Russell Wilson can’t get hurt. He can’t get hurt in the same way that a boy’s dog can’t get rabies making the boy go out back and shoot it. It doesn’t seem fair when it happens, it doesn’t seem right, it seems capricious of fate and desperately cruel. If Russell Wilson got hurt in a book it would make my girlfriend cry. That would trick her into thinking the book was good then she’d drag me to the movie and I’d end up crying too. I know this because I saw The Notebook.
But it does happen. And maybe letting your dog out when you know full well there are rabid wolves loose in the woods makes it a little bit your fault when you have to shoot him. So maybe letting your Russell Wilson out past the line of scrimmage when you know full well there are middle linebackers and free safeties out there makes it a little your fault if he gets hurt.
Common wisdom says it’s just a matter of time. Denver, Green Bay, and New England fans can softly laugh to themselves when reading Wilson, Robert Griffin, or Colin Kaepernick’s stat lines because it’s only a matter of time before they’re nonambulatory versions of their young selves. Forced to throw from wheelchairs like Michael Vick.
But is it true?
To the mathmobile!
For my dataset I looked all 799 QB seasons with >7 runs since 1991. I used the runs cutoff because Football Outsiders made me. I used missed games as a proxy for games missed due to injuries because I don’t have access to an injury stat - obviously this will add to noise. The raw data had a correlation of .15 and suggested a QB will miss .48 games per season per rush attempt per game. The correlation is obviously low but at least the relationship is as expected.
I looked at the data in two ways, by quarterback (r=.22, slope=.68):
And by seasons binned by rush attempts (r=-.03, slope=-.03):
As you can see, in the binned chart I ended up with essentially no correlation. That’s because simple linear regression got killed by the low sample (and high error as shown by the bars [95% confidence intervals]) data at the high end of rushes per game. In essence, the QB data on the first graph is a weighted version of the binned seasons in the second.

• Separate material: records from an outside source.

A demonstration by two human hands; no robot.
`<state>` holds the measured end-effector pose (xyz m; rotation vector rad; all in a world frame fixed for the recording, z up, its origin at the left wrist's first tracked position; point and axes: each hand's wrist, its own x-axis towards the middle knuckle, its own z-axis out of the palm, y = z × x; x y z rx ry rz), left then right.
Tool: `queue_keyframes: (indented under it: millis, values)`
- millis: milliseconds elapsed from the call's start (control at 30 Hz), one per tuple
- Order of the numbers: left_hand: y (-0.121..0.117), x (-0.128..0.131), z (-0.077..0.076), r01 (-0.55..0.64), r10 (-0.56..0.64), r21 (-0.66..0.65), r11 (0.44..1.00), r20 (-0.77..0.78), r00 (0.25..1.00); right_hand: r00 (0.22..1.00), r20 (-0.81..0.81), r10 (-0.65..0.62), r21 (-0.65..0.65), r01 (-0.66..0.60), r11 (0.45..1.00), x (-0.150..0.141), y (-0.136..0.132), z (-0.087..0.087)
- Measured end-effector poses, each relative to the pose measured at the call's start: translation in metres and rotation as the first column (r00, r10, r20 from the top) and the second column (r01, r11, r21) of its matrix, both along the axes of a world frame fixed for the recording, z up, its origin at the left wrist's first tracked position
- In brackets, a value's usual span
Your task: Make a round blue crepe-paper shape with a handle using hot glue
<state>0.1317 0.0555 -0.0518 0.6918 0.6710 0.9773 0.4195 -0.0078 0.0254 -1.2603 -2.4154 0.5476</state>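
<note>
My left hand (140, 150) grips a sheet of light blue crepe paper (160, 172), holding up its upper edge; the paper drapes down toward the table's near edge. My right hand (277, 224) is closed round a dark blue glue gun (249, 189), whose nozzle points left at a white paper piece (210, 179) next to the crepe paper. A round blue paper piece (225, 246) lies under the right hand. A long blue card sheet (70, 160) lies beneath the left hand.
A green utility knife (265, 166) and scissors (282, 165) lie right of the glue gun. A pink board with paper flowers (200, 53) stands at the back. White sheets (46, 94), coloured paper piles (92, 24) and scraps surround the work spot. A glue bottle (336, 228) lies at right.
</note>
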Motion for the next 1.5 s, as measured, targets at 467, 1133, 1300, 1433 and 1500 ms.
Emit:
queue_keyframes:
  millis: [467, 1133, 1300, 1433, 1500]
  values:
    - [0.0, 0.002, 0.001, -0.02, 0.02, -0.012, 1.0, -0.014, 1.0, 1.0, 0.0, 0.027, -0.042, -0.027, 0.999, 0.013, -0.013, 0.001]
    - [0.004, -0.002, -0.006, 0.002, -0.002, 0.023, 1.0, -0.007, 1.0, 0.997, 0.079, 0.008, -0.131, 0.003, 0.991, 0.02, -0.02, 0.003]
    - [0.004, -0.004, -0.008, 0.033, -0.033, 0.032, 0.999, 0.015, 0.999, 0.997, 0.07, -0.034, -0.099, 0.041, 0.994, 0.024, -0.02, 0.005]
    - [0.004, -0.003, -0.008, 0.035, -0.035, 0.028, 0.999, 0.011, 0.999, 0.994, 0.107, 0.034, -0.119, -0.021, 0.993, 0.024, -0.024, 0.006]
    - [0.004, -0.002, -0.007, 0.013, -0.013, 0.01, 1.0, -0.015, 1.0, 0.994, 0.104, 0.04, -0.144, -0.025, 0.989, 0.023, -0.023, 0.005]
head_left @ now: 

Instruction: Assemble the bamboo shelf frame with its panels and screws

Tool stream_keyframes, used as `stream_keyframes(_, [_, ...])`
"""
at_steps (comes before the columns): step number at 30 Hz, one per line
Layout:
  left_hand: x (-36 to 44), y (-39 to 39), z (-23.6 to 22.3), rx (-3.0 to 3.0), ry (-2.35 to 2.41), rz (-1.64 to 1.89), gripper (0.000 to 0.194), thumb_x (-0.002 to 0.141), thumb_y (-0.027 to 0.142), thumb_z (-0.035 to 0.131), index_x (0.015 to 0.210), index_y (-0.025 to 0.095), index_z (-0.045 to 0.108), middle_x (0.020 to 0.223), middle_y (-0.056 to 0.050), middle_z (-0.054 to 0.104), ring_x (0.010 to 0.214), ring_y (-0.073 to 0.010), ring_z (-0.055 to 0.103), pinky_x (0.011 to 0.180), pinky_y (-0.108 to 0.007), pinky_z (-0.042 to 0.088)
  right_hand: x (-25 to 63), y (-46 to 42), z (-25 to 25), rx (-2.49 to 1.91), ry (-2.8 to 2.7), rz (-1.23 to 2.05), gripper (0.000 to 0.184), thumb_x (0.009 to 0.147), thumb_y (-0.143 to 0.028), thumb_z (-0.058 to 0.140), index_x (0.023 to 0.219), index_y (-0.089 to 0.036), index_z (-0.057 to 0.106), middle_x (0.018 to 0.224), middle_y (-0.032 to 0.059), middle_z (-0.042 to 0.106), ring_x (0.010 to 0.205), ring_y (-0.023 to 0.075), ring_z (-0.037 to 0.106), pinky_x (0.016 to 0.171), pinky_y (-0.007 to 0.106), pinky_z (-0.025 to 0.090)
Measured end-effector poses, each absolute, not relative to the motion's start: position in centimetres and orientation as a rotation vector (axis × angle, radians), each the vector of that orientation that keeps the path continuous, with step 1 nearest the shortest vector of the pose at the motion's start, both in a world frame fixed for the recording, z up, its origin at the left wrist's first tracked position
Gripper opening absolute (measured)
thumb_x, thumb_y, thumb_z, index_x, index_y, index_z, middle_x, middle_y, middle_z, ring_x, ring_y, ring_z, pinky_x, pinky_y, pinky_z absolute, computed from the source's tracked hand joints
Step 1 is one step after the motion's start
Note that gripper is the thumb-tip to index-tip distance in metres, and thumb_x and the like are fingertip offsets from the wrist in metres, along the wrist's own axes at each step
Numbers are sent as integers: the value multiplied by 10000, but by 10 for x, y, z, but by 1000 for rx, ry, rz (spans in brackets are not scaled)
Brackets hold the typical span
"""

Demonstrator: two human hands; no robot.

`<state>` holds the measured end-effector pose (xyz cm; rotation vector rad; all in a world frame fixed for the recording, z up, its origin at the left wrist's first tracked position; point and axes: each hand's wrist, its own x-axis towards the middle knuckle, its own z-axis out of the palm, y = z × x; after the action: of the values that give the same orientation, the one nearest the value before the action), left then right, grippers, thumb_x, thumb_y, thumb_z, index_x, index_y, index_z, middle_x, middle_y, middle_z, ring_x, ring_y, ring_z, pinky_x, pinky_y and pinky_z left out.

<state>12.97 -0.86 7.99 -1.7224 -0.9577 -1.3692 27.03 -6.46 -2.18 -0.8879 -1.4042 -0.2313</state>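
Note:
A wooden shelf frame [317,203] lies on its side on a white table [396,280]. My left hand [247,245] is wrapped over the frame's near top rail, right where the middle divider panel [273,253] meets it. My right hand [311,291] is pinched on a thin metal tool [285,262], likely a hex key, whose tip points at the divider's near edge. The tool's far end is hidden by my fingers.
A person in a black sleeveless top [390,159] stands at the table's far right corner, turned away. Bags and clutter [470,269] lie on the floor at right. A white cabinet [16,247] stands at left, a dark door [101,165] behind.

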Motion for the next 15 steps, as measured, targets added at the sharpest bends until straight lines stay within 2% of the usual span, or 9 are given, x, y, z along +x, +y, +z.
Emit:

Limiting a simple regression to the high sample low error data beneath 4.4 rushes per game (the first where the error includes negative games missed [playoffs!]) gives a correlation of .53 (large - but whatever, I had to eliminate data points to get it) and a slope of .67 (roughly the same as in the QB sample).
In the end I think it’s safe to conclude that there’s a (very noisy) relationship between rushes per a game and games missed for QBs and it is between .40 and .70 missed games (per season) per rush attempts (per game). Per per per per per.
So, let’s naively assume that this relationship isn’t catastrophically skewed by other considerations. Let’s also assume that all rush attempts and QBs are created equal what does the data say about Russell Wilson and rushing?
Rushing last season, Russell Wilson averaged 5.25 attempts per a game and 6.10 yards per attempt. Throwing, he averaged 6.8 NY/A. Marshawn Lynch averaged 5.0 yards per attempt rushing with 19.7 attempts per game.
Because throwing is riskier than running I expect QBs to have a higher Y/A passing than their RB has rushing. And we see that - although the differential is perhaps too great that’s another discussion. Similarly I’d expect DangerRuss to average more per rush than Lynch because it is riskier to run a QB than a RB. We see that but is that differential big enough?
At 5.3 attempts per game I expect Wilson to miss 3.5 games due to rushing attempts.
If we assume that Wilson’s backup QB plays at 2011 Tavaris Jackson levels then those 3.5 games are worth .89 expected games lost. Over that season Wilson would be expected to have 66 rushes for 408 yards. At .07 points per yard Wilson’s rushing is worth 28.5 points or .85 wins - or almost exactly the amount lost replacing him with a Jackson level backup.
Obviously the tradeoff isn't between the rush yardage and no yardage. We could give the touches Lynch or make them throws. In either case simple math would show that switching the touches is better than leaving them with Wilson. But the math isn't simple. More touches for Lynch or more throws for Wilson probably means less yardage per attempt. Also, at least some of Wilson's rushes are scrambles and they really are a choice between rush yards and no yards.
Perhaps Wilson did rush a little too much last season. If you think Brady Quinn or whoever ends up backing him up is worse than Jackson it's likely he should rush less next season. However, I think it is clear that Wilson’s rush numbers are close enough to optimal to be indistinguishable given the simplifying assumptions (didn't consider leverage of rushes or career ending/full season injuries) and noise at work in my model. So, next time a New England fan says DangerRuss is good but his running isn’t worth the injury risk you can be the one who laughs a little.
But really it doesn’t matter since Russell Wilson can’t get hurt.